This exercise calls for an exact copy of the data below.

________________________

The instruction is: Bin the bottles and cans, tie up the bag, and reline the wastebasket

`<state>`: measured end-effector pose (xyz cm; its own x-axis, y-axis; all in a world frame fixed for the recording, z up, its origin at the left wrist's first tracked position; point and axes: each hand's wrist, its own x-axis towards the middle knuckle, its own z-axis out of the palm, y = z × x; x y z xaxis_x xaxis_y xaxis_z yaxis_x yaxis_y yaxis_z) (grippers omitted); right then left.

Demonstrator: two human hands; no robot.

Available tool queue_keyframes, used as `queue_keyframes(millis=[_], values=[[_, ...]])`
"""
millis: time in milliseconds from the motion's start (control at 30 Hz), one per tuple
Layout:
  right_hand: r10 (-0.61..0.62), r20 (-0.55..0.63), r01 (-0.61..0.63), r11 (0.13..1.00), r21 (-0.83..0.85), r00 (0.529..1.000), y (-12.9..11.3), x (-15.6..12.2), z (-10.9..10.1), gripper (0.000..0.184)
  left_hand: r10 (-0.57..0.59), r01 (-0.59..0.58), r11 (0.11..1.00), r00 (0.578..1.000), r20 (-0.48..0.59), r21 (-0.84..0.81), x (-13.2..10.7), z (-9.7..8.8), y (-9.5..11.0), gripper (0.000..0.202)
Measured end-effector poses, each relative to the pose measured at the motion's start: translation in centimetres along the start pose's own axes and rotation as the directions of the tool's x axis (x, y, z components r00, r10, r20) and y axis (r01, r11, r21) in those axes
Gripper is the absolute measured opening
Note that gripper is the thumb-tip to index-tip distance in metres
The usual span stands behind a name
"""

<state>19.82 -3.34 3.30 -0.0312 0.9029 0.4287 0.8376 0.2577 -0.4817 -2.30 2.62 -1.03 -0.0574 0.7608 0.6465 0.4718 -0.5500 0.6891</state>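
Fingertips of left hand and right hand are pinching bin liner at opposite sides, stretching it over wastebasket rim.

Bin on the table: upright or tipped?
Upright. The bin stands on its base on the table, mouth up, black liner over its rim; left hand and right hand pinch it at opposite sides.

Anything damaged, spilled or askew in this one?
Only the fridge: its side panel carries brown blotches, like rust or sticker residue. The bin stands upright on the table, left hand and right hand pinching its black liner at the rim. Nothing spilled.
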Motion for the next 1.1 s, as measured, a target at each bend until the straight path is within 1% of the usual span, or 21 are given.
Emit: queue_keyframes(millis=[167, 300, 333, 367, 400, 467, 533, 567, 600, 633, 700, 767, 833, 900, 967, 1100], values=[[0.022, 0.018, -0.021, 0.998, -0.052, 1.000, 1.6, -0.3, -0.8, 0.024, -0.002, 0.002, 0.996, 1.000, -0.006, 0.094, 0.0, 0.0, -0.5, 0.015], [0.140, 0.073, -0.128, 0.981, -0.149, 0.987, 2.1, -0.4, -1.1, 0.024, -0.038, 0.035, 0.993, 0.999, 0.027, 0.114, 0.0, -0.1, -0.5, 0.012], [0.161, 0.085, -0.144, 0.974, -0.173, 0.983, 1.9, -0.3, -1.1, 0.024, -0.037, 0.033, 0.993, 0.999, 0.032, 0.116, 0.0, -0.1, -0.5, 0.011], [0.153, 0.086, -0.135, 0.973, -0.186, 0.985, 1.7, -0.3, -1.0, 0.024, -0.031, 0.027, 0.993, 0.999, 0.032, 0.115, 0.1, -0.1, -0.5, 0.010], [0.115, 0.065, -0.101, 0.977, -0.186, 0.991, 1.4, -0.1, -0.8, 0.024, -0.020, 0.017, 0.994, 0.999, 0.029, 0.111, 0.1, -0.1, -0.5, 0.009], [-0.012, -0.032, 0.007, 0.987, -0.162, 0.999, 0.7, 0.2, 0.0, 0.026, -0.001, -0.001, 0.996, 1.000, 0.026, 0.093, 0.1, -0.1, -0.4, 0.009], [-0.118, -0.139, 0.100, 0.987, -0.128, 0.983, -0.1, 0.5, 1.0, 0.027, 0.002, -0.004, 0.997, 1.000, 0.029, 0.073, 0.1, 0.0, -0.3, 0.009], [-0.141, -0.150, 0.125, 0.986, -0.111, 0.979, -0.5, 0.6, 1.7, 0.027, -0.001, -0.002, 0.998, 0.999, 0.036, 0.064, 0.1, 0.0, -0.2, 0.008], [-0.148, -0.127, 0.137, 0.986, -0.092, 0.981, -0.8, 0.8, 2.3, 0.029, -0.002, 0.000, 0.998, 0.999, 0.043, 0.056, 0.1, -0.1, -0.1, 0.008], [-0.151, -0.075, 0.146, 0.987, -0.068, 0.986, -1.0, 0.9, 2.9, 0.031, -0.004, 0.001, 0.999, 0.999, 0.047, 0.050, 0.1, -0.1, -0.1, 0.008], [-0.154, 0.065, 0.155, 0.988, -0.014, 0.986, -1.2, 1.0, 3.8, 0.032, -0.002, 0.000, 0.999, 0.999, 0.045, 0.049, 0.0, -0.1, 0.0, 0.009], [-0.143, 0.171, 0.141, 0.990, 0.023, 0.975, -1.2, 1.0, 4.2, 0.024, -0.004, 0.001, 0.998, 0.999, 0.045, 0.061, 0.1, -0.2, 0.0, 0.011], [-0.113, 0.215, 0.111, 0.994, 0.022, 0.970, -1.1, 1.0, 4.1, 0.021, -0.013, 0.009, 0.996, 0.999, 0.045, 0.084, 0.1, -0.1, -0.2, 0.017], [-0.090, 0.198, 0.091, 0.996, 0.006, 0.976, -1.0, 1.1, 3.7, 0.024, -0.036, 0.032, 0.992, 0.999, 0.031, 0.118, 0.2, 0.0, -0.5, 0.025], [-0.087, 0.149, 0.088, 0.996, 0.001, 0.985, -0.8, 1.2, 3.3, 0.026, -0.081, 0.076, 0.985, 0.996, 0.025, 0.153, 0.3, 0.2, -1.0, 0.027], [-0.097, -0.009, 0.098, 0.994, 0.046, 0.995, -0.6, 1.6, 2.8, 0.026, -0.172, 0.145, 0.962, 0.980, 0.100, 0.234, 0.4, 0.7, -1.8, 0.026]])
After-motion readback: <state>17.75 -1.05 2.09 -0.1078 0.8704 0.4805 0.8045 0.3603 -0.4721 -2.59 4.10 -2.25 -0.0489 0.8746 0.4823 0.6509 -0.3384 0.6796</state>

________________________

» Response area
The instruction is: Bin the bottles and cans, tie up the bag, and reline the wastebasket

`<state>`: measured end-effector pose (xyz cm; its own x-axis, y-axis; all in a world frame fixed for the recording, z up, its origin at the left wrist's first tracked position; point and axes: each hand's wrist, its own x-axis towards the middle knuckle, its own z-axis out of the palm, y = z × x; x y z xaxis_x xaxis_y xaxis_z yaxis_x yaxis_y yaxis_z) (grippers omitted); right then left.

Demonstrator: two human hands; no robot.

Available tool queue_keyframes, used as `queue_keyframes(millis=[_], values=[[_, ...]])`
"""
millis: time in milliseconds from the motion's start (control at 30 Hz), one per tuple
Layout:
  right_hand: r10 (-0.61..0.62), r20 (-0.55..0.63), r01 (-0.61..0.63), r11 (0.13..1.00), r21 (-0.83..0.85), r00 (0.529..1.000), y (-12.9..11.3), x (-15.6..12.2), z (-10.9..10.1), gripper (0.000..0.184)
  left_hand: r10 (-0.57..0.59), r01 (-0.59..0.58), r11 (0.11..1.00), r00 (0.578..1.000), r20 (-0.48..0.59), r21 (-0.84..0.81), x (-13.2..10.7), z (-9.7..8.8), y (-9.5..11.0), gripper (0.000..0.202)
Measured end-effector poses, each relative to the pose measured at the motion's start: translation in centimetres along the start pose's own axes and rotation as the directions of the tool's x axis (x, y, z components r00, r10, r20) and y axis (r01, r11, r21) in those axes
Gripper is the absolute measured opening
Note that gripper is the thumb-tip to index-tip distance in metres
The usual span stands behind a name
"""

<state>19.82 -3.34 3.30 -0.0312 0.9029 0.4287 0.8376 0.2577 -0.4817 -2.30 2.62 -1.03 -0.0574 0.7608 0.6465 0.4718 -0.5500 0.6891</state>
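Fingertips of left hand and right hand are pinching bin liner at opposite sides, stretching it over wastebasket rim.

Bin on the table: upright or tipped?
Upright. The bin stands on its base on the table, mouth up, black liner over its rim; left hand and right hand pinch it at opposite sides.

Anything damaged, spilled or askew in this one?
Only the fridge: its side panel carries brown blotches, like rust or sticker residue. The bin stands upright on the table, left hand and right hand pinching its black liner at the rim. Nothing spilled.
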Motion for the next 1.1 s, as measured, a target at each bend until the straight path is within 1% of the usual span, or 21 are given.
Emit: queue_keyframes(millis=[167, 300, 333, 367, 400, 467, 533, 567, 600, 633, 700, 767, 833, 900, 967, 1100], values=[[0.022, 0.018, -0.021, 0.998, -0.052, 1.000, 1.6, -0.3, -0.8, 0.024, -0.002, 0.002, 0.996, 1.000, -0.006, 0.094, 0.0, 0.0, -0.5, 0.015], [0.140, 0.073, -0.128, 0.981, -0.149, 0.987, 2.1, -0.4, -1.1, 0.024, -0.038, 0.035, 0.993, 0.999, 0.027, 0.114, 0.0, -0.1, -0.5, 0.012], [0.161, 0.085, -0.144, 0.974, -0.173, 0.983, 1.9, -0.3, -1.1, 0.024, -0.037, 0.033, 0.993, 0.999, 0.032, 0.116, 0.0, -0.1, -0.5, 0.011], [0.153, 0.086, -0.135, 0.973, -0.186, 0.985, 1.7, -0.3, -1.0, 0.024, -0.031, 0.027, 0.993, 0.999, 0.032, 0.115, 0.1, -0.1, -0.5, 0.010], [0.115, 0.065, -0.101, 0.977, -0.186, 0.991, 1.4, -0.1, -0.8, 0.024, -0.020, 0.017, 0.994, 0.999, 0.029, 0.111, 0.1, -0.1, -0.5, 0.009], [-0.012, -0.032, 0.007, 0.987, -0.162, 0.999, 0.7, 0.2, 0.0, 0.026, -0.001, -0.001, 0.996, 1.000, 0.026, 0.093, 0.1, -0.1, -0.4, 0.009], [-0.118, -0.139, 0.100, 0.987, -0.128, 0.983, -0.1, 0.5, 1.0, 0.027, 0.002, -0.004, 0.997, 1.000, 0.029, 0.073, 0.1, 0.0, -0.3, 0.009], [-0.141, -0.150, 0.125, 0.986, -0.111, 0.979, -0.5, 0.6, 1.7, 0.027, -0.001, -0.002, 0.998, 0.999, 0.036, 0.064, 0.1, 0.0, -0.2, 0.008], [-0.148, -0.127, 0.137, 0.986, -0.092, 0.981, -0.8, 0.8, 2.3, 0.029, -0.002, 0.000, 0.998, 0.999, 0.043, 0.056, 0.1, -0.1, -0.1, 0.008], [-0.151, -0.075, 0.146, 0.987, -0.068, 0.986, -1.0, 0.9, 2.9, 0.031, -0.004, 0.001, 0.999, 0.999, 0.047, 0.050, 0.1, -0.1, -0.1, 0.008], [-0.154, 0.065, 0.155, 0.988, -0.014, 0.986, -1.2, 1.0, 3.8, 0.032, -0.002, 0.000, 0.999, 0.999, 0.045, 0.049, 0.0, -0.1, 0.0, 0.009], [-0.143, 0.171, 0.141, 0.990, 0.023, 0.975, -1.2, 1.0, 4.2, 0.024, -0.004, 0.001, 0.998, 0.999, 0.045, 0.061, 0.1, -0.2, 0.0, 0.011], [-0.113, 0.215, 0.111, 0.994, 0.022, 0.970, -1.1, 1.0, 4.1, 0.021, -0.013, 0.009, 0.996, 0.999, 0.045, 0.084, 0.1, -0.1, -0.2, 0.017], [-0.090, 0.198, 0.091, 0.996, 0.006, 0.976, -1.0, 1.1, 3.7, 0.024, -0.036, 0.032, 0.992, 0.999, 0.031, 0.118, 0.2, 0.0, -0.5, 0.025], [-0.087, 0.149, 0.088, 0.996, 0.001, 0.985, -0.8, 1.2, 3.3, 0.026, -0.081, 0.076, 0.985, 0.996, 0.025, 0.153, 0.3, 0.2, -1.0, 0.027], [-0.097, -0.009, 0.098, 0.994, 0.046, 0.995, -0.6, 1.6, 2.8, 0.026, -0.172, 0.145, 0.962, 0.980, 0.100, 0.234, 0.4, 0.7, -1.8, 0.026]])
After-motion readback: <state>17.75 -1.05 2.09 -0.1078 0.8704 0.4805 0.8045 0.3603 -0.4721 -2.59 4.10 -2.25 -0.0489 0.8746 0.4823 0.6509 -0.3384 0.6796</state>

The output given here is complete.